++++ Material supplied ++++

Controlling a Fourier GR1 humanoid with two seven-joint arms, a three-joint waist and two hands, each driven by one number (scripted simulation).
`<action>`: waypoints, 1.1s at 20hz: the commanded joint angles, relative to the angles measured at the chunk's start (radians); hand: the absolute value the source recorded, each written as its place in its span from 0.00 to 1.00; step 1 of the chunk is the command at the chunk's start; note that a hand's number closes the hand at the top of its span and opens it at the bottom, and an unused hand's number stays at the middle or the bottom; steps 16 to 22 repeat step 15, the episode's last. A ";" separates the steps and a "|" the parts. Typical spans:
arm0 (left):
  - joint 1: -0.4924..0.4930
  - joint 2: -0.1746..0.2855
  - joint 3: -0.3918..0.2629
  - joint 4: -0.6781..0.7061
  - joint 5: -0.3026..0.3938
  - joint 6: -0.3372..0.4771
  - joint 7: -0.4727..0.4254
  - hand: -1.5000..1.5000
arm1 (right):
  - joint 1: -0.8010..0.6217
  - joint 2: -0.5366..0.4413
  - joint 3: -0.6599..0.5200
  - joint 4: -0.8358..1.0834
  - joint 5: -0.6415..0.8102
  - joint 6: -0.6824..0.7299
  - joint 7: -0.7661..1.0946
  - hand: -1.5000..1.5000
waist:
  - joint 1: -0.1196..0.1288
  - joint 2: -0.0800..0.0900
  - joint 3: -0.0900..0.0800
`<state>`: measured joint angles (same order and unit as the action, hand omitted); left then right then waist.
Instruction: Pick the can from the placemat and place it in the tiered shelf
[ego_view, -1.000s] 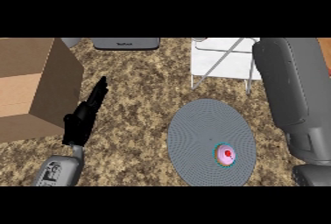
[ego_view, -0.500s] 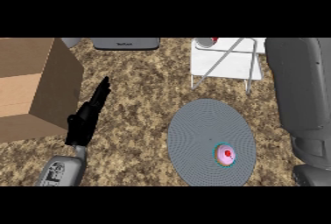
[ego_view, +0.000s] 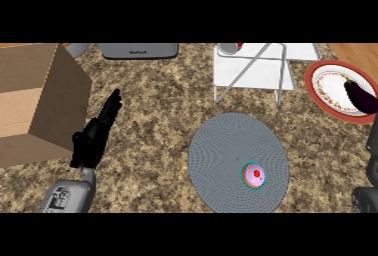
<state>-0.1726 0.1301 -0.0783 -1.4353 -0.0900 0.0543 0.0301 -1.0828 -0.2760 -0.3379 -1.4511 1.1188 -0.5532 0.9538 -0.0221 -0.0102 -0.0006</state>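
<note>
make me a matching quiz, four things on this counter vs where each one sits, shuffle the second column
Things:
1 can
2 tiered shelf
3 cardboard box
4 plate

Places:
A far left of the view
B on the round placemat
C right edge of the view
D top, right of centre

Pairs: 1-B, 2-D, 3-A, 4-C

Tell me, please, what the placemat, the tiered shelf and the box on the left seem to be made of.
The placemat looks like woven fabric or fibre: matte grey, fine concentric ribs. The tiered shelf is probably painted metal: white panels, thin grey rods. The box seems cardboard: plain matte brown, thin walls.
</note>
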 joint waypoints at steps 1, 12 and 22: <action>0.003 0.019 0.034 0.027 0.016 -0.012 -0.023 0.50 | 0.061 -0.020 -0.054 -0.169 -0.010 0.170 0.171 0.00 | -0.015 -0.004 0.000; 0.043 0.037 0.039 -0.032 0.016 -0.019 -0.003 0.50 | 0.460 -0.195 -0.292 -0.651 -0.432 0.660 0.166 0.00 | -0.047 -0.010 0.002; 0.027 0.035 0.053 -0.010 0.031 -0.029 0.000 0.50 | 0.558 -0.196 -0.412 -0.763 -0.551 0.716 0.183 0.00 | -0.031 -0.003 0.001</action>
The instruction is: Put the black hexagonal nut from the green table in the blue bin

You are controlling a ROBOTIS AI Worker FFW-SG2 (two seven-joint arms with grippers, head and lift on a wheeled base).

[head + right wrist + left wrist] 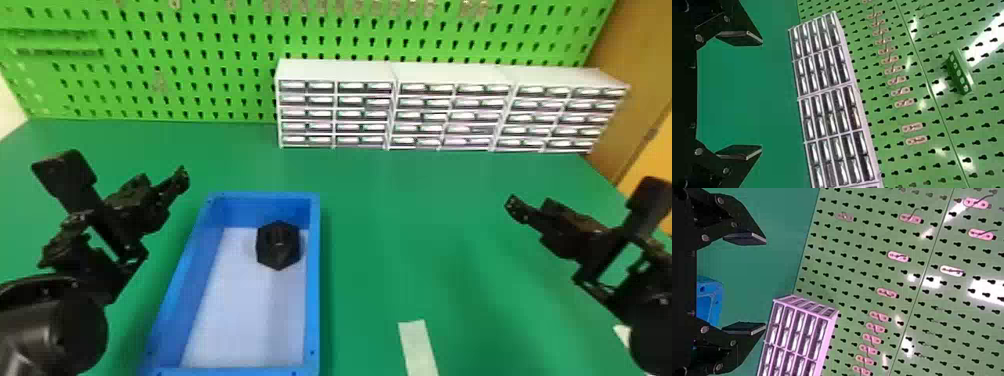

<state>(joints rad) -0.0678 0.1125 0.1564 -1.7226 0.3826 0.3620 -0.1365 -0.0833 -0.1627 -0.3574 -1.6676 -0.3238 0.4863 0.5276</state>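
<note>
The green surface point(400, 225) carries the blue bin point(313, 280), lower left of the frame. Left end effector point(765, 284) and right end effector point(762, 95): released, fingers apart. Black hexagonal nut point(278, 246): presumably rigid, moderately heavy; grip across opposite flats. It lies inside the bin's upper right, right of the left end effector, well apart from both.

Head view crops the blue bin point(313, 280) and pale strip point(418, 345) below; pegboard point(200, 107) above.
</note>
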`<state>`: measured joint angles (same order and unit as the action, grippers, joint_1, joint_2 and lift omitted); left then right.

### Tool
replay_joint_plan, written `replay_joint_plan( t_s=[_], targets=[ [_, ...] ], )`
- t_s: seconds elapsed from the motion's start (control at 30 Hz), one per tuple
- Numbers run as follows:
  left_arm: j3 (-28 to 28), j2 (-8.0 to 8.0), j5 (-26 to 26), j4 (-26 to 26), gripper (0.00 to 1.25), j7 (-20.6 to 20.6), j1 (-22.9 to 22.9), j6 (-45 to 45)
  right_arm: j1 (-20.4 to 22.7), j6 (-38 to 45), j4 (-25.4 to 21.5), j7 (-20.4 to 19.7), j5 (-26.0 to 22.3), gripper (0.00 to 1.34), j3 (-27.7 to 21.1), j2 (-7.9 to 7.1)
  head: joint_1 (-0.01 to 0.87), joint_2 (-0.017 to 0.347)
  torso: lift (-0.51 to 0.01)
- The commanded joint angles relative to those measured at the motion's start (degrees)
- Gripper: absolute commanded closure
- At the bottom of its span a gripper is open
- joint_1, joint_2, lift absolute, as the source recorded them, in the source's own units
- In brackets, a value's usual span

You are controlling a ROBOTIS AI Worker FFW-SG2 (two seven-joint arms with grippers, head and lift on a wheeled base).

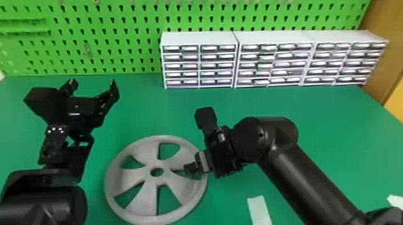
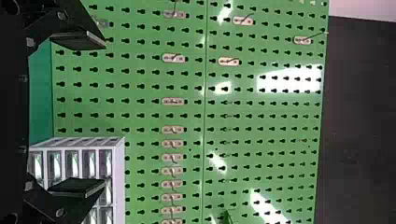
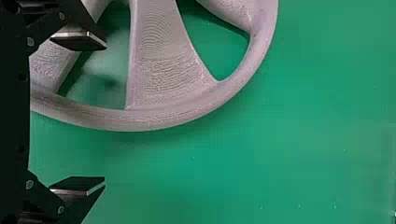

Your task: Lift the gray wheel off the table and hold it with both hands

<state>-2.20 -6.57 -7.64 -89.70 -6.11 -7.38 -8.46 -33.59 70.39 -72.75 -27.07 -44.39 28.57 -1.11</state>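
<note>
The gray wheel (image 1: 143, 199) lies flat on the green table, left of centre in the head view. My left gripper (image 1: 92, 85) is raised behind and left of the wheel, its fingers apart with nothing between them; in the left wrist view the left gripper (image 2: 78, 114) faces the pegboard. My right gripper (image 1: 197, 139) is over the wheel's right side, one finger above the spokes and the other beyond the rim. The right wrist view has the right gripper (image 3: 78, 114) open, with the rim of the wheel (image 3: 154, 119) running between its fingers' lines, not gripped.
White drawer cabinets (image 1: 199, 61) stand along the back of the table (image 1: 140, 112) before a green pegboard (image 1: 127, 23). A pale strip (image 1: 260, 211) lies near the front, right of the wheel. Another pale piece (image 1: 402, 204) is at the right edge.
</note>
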Motion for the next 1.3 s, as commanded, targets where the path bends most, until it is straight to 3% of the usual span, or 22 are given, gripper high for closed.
replay_joint_plan(
  t_s=[0.0,0.33,0.5,0.67,0.77,0.87,1.0,1.27],
  targets=[
    [0.1,-0.02,-0.1,-0.1,0.23,0.0,0.0,-0.1,0.0,-1.1,0.7,0.0,1.2,0.31,1.1,0.23,0.711,0.015,-0.098],
    [0.2,-0.02,-0.1,-0.2,0.23,0.1,0.0,-0.1,-0.1,-1.4,0.9,0.0,1.7,0.37,1.0,0.23,0.711,0.015,-0.098],
    [0.2,-0.02,-0.1,-0.2,0.23,0.1,0.0,-0.2,0.0,-0.8,0.9,0.0,2.0,0.65,1.0,0.23,0.711,0.015,-0.098],
    [0.2,-0.02,-0.2,-0.3,0.23,0.1,0.0,-0.2,-0.1,0.3,0.9,0.0,2.5,0.75,1.1,0.23,0.711,0.015,-0.098],
    [0.2,-0.02,-0.2,-0.3,0.23,0.1,0.0,-0.4,-0.3,1.1,0.9,0.0,2.7,0.89,1.1,0.23,0.711,0.015,-0.098],
    [0.1,-0.02,-0.4,-0.3,0.23,0.1,0.0,-0.6,-0.5,1.4,0.9,0.0,2.9,0.9,1.1,0.23,0.711,0.015,-0.098],
    [0.2,-0.02,-0.4,-0.3,0.23,0.1,0.0,-0.8,-0.8,1.8,0.9,0.0,3.3,1.24,1.1,0.32,0.711,0.015,-0.098],
    [0.2,-0.02,-0.4,-0.3,0.23,0.2,-0.1,-0.8,-0.9,1.8,0.9,0.0,3.8,1.25,1.2,0.32,0.711,0.015,-0.098]
  ],
)
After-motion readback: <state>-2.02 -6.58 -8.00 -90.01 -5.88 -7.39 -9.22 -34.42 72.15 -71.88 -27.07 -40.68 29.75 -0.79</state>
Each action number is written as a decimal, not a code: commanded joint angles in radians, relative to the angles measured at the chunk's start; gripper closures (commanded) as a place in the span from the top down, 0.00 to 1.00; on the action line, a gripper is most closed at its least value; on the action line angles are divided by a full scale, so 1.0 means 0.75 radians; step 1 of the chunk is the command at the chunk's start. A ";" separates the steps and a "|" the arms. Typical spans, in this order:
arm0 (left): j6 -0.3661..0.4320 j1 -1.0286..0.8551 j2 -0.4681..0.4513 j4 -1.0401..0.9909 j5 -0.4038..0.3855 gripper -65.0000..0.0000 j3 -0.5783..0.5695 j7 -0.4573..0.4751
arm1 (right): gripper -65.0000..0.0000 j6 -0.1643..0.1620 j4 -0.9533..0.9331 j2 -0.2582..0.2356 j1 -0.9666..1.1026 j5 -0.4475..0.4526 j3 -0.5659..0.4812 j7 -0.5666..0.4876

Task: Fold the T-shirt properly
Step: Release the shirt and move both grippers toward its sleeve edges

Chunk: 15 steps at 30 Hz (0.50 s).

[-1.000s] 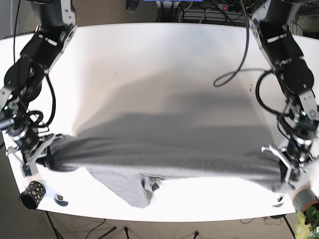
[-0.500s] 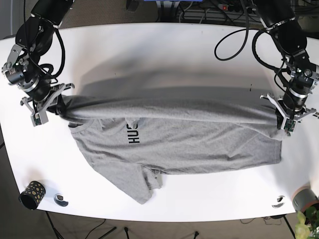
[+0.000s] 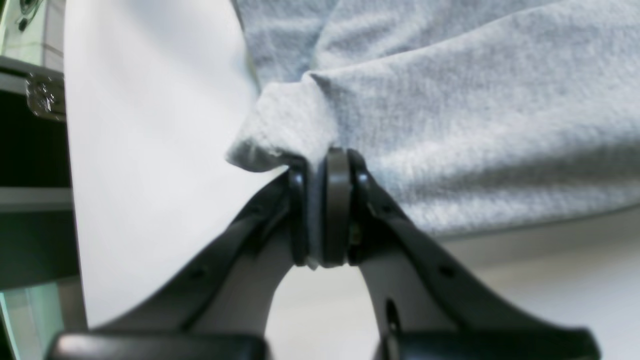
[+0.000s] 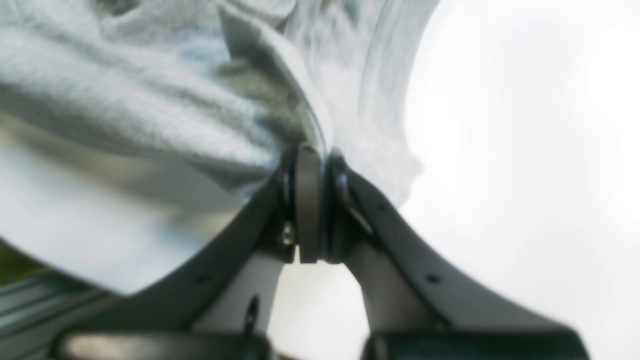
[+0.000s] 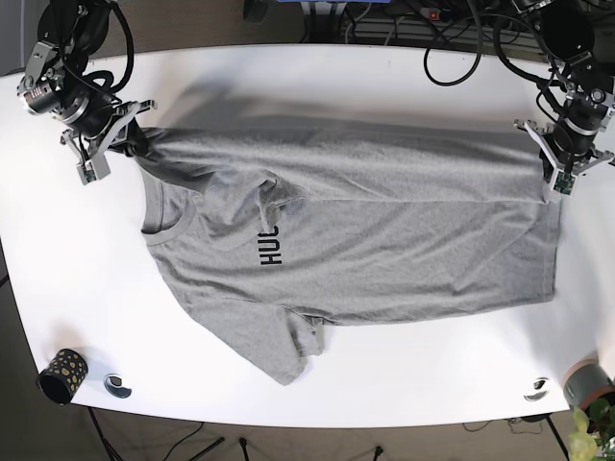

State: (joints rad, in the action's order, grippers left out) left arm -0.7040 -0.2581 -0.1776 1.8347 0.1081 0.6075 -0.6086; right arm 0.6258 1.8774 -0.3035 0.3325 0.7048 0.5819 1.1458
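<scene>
In the base view the grey T-shirt [image 5: 356, 230] lies spread face-up on the white counter [image 5: 317, 82], its far edge held taut between the two arms, so the step in hand looks like the spreading-out that comes before any fold. The right gripper [image 5: 113, 146] holds the shoulder end near the collar and the left gripper [image 5: 555, 168] holds the hem end; the near sleeve is rumpled and the print reads sideways. Next, I judge, the far edge should be set down flat and let go, then the near sleeve smoothed. In the left wrist view the left gripper's jaws are clenched on a bunched corner of the T-shirt, a soft, nubbly heathered knit that folds thickly above the dark rubbery pads, with the smooth counter beside it. In the right wrist view, which is blurred, the right gripper [image 4: 312, 210] is likewise clamped on a pleated gather of the T-shirt, cloth fanning up from the pinch.
</scene>
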 commanded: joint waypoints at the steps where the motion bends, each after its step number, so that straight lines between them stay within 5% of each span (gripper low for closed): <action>1: 0.008 -0.015 -0.020 0.018 -0.004 0.01 0.009 0.023 | 0.04 -0.003 0.024 -0.018 0.034 0.013 0.011 -0.025; 8: 0.008 -0.121 -0.030 -0.048 -0.004 0.02 0.028 0.023 | 0.08 -0.001 0.024 -0.018 0.176 0.013 0.011 -0.033; 11: 0.008 -0.150 -0.030 -0.064 -0.004 0.16 0.052 0.023 | 0.27 -0.001 0.024 -0.018 0.214 0.013 0.011 -0.033; 15: 0.008 -0.160 -0.028 -0.088 -0.004 0.46 0.091 0.023 | 0.60 -0.001 0.063 -0.006 0.247 0.013 0.045 -0.033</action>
State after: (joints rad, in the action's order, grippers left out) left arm -0.7040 -0.3786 -0.1822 1.7569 0.1120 0.6636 -0.6098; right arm 0.6258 1.8893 -0.2970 0.5095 0.6987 0.5941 1.1381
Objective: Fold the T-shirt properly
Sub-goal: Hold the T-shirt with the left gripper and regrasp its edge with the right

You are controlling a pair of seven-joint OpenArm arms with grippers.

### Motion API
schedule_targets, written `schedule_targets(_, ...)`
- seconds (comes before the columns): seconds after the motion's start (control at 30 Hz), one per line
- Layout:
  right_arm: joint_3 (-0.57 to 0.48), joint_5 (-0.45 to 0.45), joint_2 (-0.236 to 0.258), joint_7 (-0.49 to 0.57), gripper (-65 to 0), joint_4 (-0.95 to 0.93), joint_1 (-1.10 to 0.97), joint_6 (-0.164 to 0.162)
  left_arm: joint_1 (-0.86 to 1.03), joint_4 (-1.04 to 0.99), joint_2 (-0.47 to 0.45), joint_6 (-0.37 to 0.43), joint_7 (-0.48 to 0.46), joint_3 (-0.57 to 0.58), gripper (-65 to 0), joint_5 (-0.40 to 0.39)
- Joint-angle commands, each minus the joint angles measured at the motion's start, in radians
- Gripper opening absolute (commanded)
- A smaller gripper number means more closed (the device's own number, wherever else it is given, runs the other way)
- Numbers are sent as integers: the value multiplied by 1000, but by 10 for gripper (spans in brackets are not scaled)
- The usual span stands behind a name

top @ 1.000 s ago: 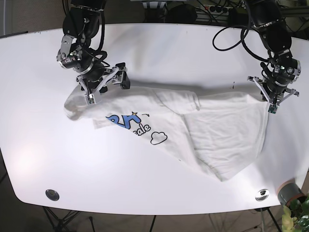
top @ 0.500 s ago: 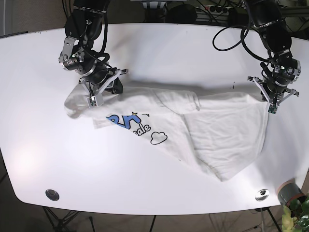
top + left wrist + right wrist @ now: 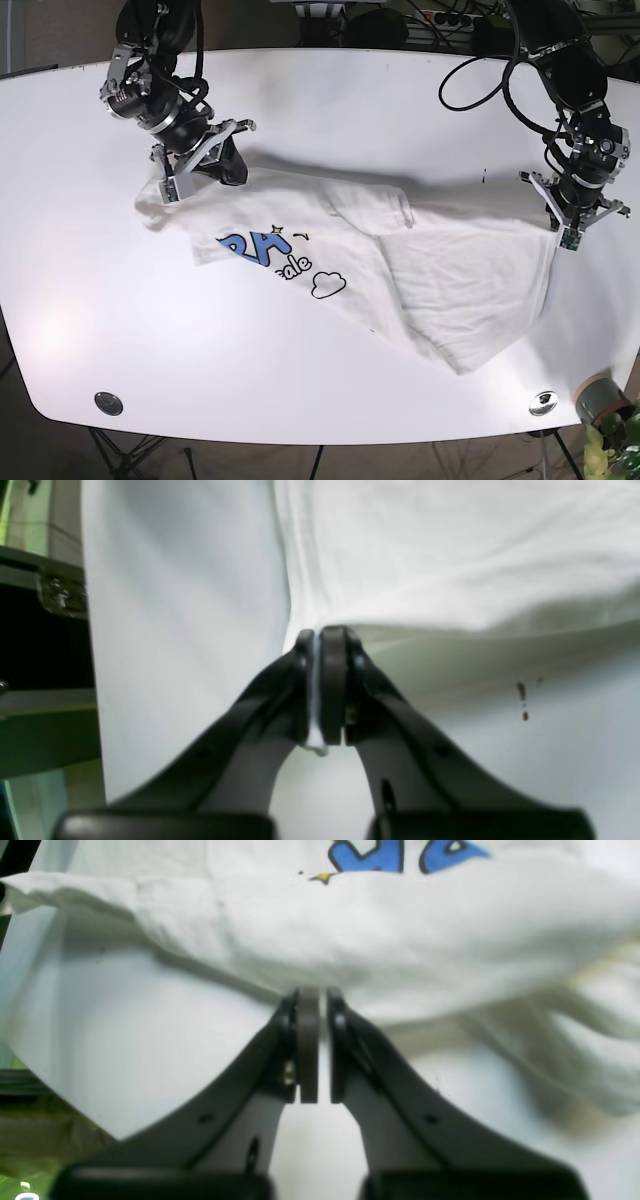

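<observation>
a white t-shirt (image 3: 400, 260) is seen from above, spread unevenly across the middle of a white table (image 3: 330, 110), running from the left of centre to the right edge of the frame. a blue printed logo with a small cloud outline (image 3: 325, 286) is visible on the left part of the cloth. the garment is rumpled, with one flap laid over another near the centre and a loose point hanging toward the lower right; no neat fold can be made out yet.

at the upper left of the overhead frame, the right gripper (image 3: 170, 190) is placed at the shirt's left edge. in its wrist view the right gripper (image 3: 316, 1005) is shown with its jaws nearly together, a thin gap left between them, and the tips set against the hem of the cloth; whether fabric is actually pinched cannot be told.

at the right edge of the overhead frame, the left gripper (image 3: 566, 238) is placed at the shirt's right corner. in its wrist view the left gripper (image 3: 320, 645) is shown clamped, with a thin strip of white fabric caught between the jaws and the cloth drawn upward from that point.

the task is judged to be at an early stage: the shirt appears to be stretched out between the two arms, and flattening and all the folding are left to be done.
</observation>
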Motion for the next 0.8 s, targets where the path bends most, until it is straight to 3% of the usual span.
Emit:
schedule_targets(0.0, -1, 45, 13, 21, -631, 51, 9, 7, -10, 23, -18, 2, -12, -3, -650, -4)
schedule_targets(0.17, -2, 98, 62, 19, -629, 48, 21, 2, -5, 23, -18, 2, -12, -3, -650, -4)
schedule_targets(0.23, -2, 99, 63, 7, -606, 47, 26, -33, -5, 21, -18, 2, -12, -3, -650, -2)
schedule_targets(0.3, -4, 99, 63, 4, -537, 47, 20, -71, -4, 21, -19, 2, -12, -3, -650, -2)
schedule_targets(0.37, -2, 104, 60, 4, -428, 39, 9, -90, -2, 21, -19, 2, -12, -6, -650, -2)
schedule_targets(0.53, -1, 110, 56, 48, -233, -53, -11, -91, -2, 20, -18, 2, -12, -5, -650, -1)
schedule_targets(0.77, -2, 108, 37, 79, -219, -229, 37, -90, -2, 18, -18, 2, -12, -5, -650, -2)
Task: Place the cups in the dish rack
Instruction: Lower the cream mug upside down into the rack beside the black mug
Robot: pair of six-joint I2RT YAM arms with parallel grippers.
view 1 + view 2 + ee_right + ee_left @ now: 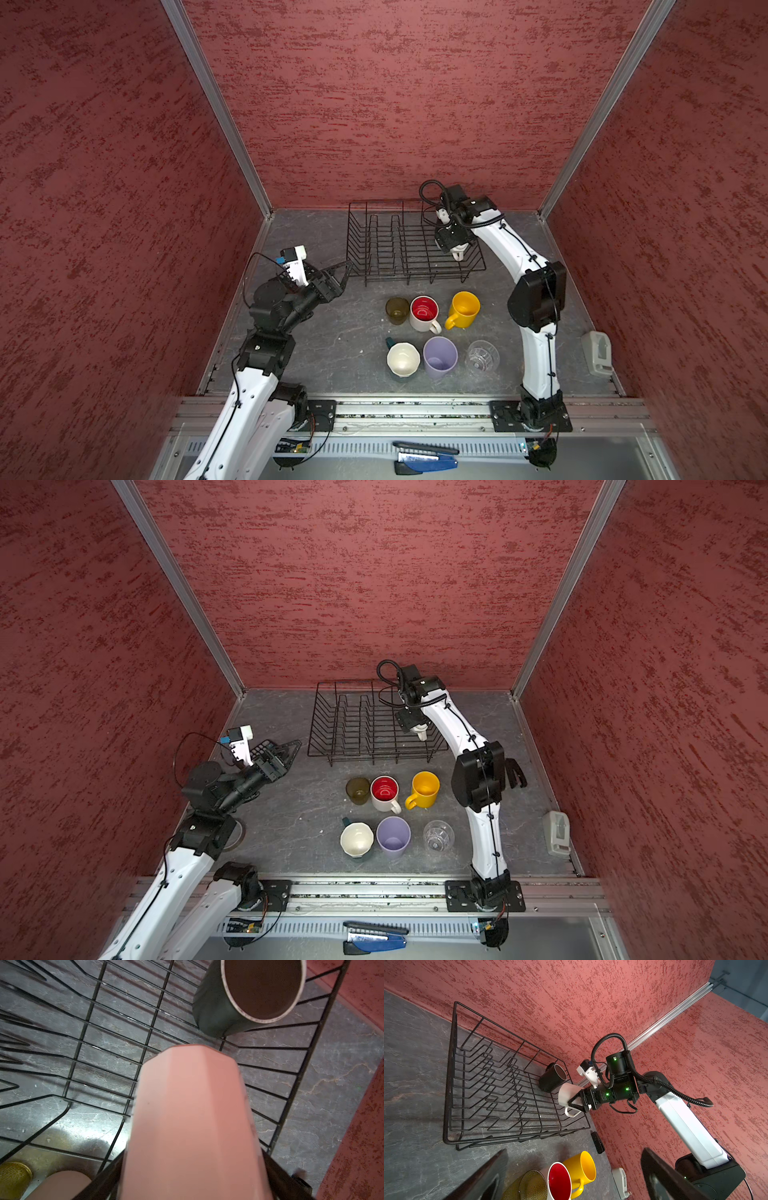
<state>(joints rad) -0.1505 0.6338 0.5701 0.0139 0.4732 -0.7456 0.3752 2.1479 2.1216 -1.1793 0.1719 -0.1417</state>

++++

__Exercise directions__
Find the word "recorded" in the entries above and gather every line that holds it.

__Exercise result__
`<action>`: waypoints, 1.1s at 20hz: the commanded joint angles, relative to the angles measured at the chunk's start (radians); hand: the absolute value the source recorded, each written as its place in its span from 0.00 to 1.00; step 1 of the chunk is the command at the chunk's start; note that a hand's number closes the hand at the top of its span and opens it at the bottom, and an unused hand's number stays at the middle or the bottom; steps 16 to 22 repeat step 15, the episode's last. A ";" separates the steps and a "|" the parts. Typical spans:
- joint_1, joint_2, lift absolute, as the source recorded them, in the source's own units

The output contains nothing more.